Using Cramer's rule, solve?

Question

2x - y = 4
3x + y - z = 10
y + z = 3

Answer 1

im not sure what cramers rule is but the answer is x=3 y=2 z=1

if you make z the subject in y+z=3 then z=3-y
if you make x the subject in 2x-y=4 then x=2+(y/2)
now you substitute these values of x and z into the equation 3x+y-z, so the equation would be 3[2+(y/2)] + y - [3-y] = 10
the answer comes [y=2]

now substitute this in the remaining equations:
2x-2=4 [x=3]
2+z=3 [z=1]

Answer 2

you are able to not. Cramer's rule demands which you have an identical form of equations as you do variables. you need to remedy the 1st 2 equations applying Cramer's rule and then see if the answer additionally solves the 0.33 equation. x = |-2.....a million| | 5.....3| ------------ |-4.....a million| | 3.....3| = (-6 - 5)/(-12 - 3) = -11/-15 = 11/15 y = |-4....-2| | 3.... 5| ------------ |-4.....a million| | 3.....3| = (-20 + 6)/(-12 - 3) = -14/-15 = 14/15 We get x = 11/15 and y = 14/15 substitute this into the 0.33 equation. We get x + 7y = -4 11/15 + ninety 8/15 = -4 because of the fact the left area is effective and the properly suited area is detrimental. We see that x = 11/15 and y = 14/15 can not remedy the 0.33 equation. So there is no answer.

Answer 3

SOLUTION ::

The determinant form of the given equations is:-

2 -1 0
3 1 -1
0 1 1

FOR 'X' :-

creating a new determinant by replacing the FIRST column of the above determinant :

4 -1 0
10 1 -1
3 1 1

Now divide this new determinant by the first determinant :
We Have:

4/2 -1/-1 0/0
X= 10/3 1/1 1/-1
3/0 1/1 1/1

Solving this determinant : we have:

X= 3

FOR Y :-

creating a new determinant by replacing the SECOND column of the first determinant :

2 4 0
3 10 -1
0 3 1

Now divide this new determinant by the first determinant :
We Have:

2/2 4/-1 0/0
3/3 10/1 -1/-1
0/0 3/1 1/1

Solving this determinant, we have:

Y=2

FOR Z :-

creating a new determinant by replacing the THIRD column of the first determinant :

2 -1 4
3 1 10
0 1 3

Now divide this new determinant by the first determinant :
We Have:

2/2 -1/-1 4/0
3/3 1/1 10/-1
0/0 1/1 3/1

Solving this determinant, we have:

Z=1

Answer 4

First form the determinant of the coefficients of x, y and z:

2....-1.....0
3.....1....-1
0.....1.....1

Then to solve for x, replace the column of x coefficients with the value on the right:

4....-1.....0
10...1.....1
3.....1.....1

Divide this last determinant by the first to get the solution for x.

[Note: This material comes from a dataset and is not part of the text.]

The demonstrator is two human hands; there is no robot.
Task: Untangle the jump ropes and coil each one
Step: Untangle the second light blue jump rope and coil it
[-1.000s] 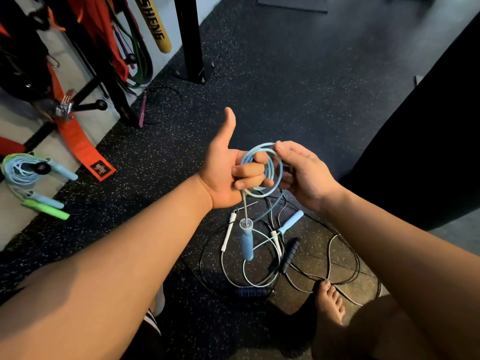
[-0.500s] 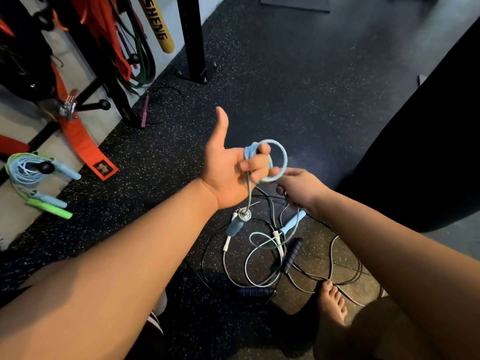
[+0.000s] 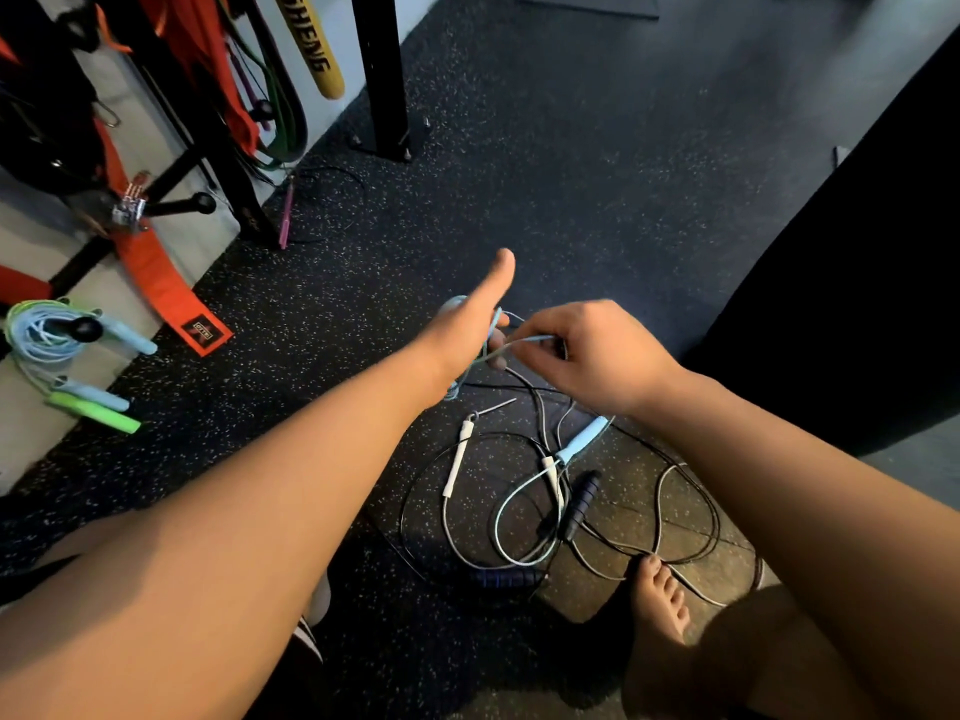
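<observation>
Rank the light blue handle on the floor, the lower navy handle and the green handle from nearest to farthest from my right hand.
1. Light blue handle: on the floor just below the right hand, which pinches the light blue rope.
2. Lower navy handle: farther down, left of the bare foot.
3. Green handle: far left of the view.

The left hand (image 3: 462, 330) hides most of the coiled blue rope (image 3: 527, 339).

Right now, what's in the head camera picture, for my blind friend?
Two hands hold a light blue jump rope over a speckled floor: the left hand grips it, the right hand pinches a strand. More ropes lie tangled below.
</observation>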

Do the same for y and z

Answer 5

Kramer's Rules:
Always buy fruit from Joe's
If Jerry buys something new, ask him for the old item
Always burst into Jerry's apartment without knocking
Always think of new ideas for inventions and businesses
Always smoke Cubans if you can get them
Name your fighting rooster "Little Jerry"
Always help yourself to whatever food (or anything else) Jerry has in his apartment

Sorry, couldn't resist ;)

Answer 6

type in cramers rule on wikipedia because this problem is too difficult to type

Answer 7

let me see...

3x+y-z=10
2x-y=4
5x-z=14

y+4=2x
y+z=3
5x-3+y=14
5x-3+2x-4=14
7x-7=14
7x=21

x=3
y=2
z=1

sorry. i wish you can understand! i am only a p6 girl and this is the best i can do for you! thx!